Wendell Berry on Individualism

Earlier this week I posted a bit on Individualism versus Individuation.  It struck me as interesting last night when I picked up a collection of Wendell Berry's essays and flipped it open to read a random passage. This is what I found.

An excerpt from the essay "Think Little," found in The Art of the Commonplace: The Agrarian Essays of Wendell Berry (2002, Counterpoint Press).

What we are up against in this country, in any attempt to invoke private responsibility, is that we have nearly destroyed private life. Our people have given up their independence in return for the cheap seductions and the shoddy merchandise of so-called "affluence." We have delegated all our vital functions and responsibilities to salesmen and agents and bureaus and experts of all sorts. We cannot feed or clothe ourselves, or entertain ourselves, or communicate with each other, or be charitable or neighborly or loving, or even respect ourselves, without recourse to a merchant or a corporation or a public-service organization or an agency of the government or a style-setter or an expert. Most of us cannot think of dissenting from the opinions of the actions of one organization without first forming a new organization. Individualism is going around these days in uniform, handing out the party line on individualism. Dissenters want to publish their personal opinions over a thousand signatures.
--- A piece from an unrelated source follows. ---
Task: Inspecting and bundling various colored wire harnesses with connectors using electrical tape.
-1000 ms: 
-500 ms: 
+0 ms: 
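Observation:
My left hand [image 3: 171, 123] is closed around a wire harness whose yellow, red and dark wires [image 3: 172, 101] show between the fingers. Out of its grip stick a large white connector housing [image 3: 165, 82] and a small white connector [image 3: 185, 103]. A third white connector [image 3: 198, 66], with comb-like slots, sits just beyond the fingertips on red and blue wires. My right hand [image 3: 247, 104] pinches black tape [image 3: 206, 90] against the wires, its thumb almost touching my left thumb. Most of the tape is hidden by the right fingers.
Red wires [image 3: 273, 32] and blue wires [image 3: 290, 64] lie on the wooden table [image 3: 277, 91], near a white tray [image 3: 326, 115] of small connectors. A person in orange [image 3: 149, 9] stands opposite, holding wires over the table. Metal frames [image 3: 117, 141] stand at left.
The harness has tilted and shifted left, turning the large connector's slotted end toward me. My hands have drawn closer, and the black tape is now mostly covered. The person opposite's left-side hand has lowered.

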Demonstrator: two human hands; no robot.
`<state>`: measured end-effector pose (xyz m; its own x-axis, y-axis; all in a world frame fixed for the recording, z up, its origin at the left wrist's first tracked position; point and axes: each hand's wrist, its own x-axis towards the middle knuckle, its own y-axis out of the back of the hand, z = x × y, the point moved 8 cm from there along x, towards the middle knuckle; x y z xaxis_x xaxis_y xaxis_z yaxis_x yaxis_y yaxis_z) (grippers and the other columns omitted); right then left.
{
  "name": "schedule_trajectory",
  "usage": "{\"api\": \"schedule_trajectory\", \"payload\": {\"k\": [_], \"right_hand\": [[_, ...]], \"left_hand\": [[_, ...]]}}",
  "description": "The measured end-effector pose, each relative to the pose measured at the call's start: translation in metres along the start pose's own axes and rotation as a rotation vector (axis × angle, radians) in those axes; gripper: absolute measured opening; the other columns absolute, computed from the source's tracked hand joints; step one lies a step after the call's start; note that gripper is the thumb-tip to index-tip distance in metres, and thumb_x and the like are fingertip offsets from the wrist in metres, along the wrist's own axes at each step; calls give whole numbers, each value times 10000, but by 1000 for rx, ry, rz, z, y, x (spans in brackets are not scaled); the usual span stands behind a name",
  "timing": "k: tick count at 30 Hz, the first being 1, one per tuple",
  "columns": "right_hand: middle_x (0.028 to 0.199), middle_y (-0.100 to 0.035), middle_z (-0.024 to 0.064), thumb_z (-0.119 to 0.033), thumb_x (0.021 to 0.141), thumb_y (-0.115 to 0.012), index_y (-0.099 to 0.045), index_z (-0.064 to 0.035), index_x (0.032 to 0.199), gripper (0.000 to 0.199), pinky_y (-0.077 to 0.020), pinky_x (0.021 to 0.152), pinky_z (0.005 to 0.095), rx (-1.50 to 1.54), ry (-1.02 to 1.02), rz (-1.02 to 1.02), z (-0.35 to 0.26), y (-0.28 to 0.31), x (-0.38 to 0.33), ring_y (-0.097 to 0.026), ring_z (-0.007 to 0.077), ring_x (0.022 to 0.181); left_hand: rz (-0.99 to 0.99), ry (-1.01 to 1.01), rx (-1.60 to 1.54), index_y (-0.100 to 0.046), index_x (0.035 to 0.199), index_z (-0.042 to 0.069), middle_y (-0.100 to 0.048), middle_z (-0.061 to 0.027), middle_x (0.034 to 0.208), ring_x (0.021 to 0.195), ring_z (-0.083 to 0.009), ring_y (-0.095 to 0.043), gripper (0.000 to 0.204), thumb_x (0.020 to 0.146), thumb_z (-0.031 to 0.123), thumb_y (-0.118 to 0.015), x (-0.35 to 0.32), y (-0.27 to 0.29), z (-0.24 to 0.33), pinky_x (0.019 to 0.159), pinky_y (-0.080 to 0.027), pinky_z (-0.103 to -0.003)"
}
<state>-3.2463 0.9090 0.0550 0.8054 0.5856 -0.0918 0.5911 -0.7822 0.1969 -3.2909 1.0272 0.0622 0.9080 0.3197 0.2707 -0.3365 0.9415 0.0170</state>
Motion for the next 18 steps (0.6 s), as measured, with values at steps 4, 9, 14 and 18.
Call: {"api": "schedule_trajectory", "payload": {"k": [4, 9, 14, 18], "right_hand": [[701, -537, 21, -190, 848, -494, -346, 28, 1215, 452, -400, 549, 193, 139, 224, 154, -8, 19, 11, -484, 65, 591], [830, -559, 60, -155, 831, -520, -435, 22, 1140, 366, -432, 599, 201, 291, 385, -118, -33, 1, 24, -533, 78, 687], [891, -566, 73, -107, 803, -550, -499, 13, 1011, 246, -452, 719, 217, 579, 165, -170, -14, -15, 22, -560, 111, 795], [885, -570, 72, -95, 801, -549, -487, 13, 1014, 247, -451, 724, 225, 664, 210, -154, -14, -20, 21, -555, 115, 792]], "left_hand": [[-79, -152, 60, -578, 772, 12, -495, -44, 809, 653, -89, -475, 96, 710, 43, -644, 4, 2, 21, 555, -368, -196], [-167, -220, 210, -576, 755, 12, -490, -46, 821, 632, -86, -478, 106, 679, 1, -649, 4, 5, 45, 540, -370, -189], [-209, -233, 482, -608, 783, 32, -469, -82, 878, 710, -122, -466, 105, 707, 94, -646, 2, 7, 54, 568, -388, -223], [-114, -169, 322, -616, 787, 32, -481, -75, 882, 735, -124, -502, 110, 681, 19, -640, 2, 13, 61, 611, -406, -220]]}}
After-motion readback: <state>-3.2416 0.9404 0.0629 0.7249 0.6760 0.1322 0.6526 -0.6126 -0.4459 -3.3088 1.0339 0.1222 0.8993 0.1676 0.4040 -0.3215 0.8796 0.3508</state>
The contrast between individualism in this excerpt and that of Jung's thinking speaks to the plurality of perspectives on individuality. Berry is discussing the downfall of self-sufficiency and increased dependency on the corporate state to facilitate our national preoccupation with leisure and convenience. Here, I would say "Go, Individualists!"

Jung, in the short bit I wrote about, takes a more internal psychological view (as usual) lauding not self-centered individuality but the individual as a process of authentic self-realization, individuation. Both discuss individualism but from two different perspectives, equally valid, and all but totally separate.